The United States of America isn't the only country having debt downgrade issues these days.
You can now add Japan to that list.
The credit ratings agency Moody's today downgraded the county's sovereign debt a notch.
It cited three reasons for the slippage: a shaky government, a weak global economy, and the economic headwinds caused by the Mar. 11 earthquake, tsunami and nuclear meltdown.
Here's how Moody's explained it:
Over the past five years, frequent changes in administrations have prevented the government from implementing long-term economic and fiscal strategies into effective and durable policies. The March 11 earthquake and tsunami, and the subsequent disaster at the Fukushima Daiichi Nuclear Power Station, have delayed recovery from the 2009 global recession and aggravated deflationary conditions.

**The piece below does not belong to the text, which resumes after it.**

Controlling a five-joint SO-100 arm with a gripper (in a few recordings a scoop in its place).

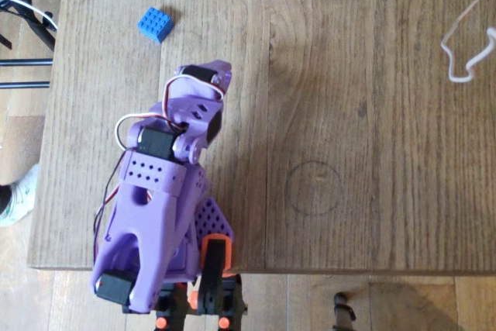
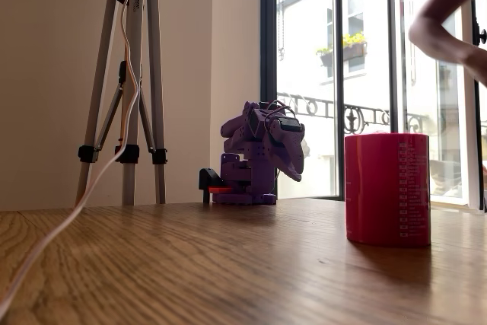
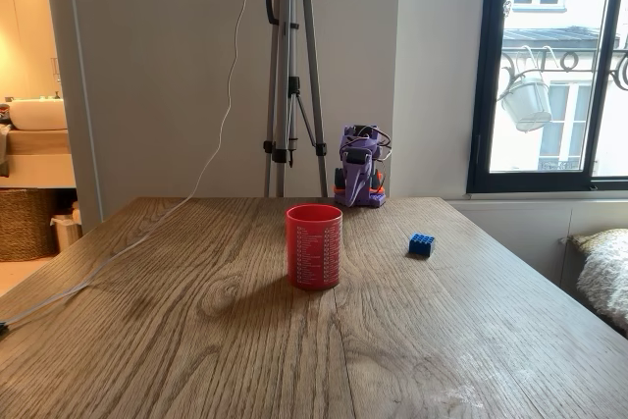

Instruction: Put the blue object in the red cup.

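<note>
red cup [image 3: 314, 246], white lettering, small blue studded brick [image 3: 421, 244]

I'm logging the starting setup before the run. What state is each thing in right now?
Blue object: flat on the table, studs up, untouched, apart from the cup.
Red cup: upright, open mouth up, nothing seen inside.
Arm: folded back over its base at the table edge.
End effector: holding nothing; open or shut unclear.
</note>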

Prospects for economic growth are weak, making it more difficult for the government to achieve deficit reduction targets and implement its Comprehensive Tax and Social Security Reform plan.
It wasn't all bad news for the world's third-largest economy. Moody's did say Japan's outlook was more stable:
Japan's very large economy and very deep financial markets provide the wherewithal to absorb economic shocks. Its dependable domestic funding base provides an exceptional home bias for the government, which can fund itself at a lower nominal cost than any other advanced economy. Furthermore, throughout the global financial crisis, in the months after the March earthquake, and in recent days with renewed turmoil in global markets, JGBs continue to demonstrate exceptionally strong safe-haven features.
More from GlobalPost: Can the Japanese economy recover?
The move puts Moody's Japan rating right in line with the analysis of other major ratings agencies.
Standard & Poor's (which downgraded the U.S.) and Fitch rate Japan AA-, three notches below their top AAA ratings, the Associated Press reports.
Japan took little time to respond. The government announced a $100 billion "credit facility" to help the economy cope with economic challenges, including the recent rise in the yen which makes life more difficult for Japanese exporters.
“Taking into account that there is a lopsided rise in the yen, I felt that swift measures were needed,” finance minister Yoshihiko Noda said in Tokyo.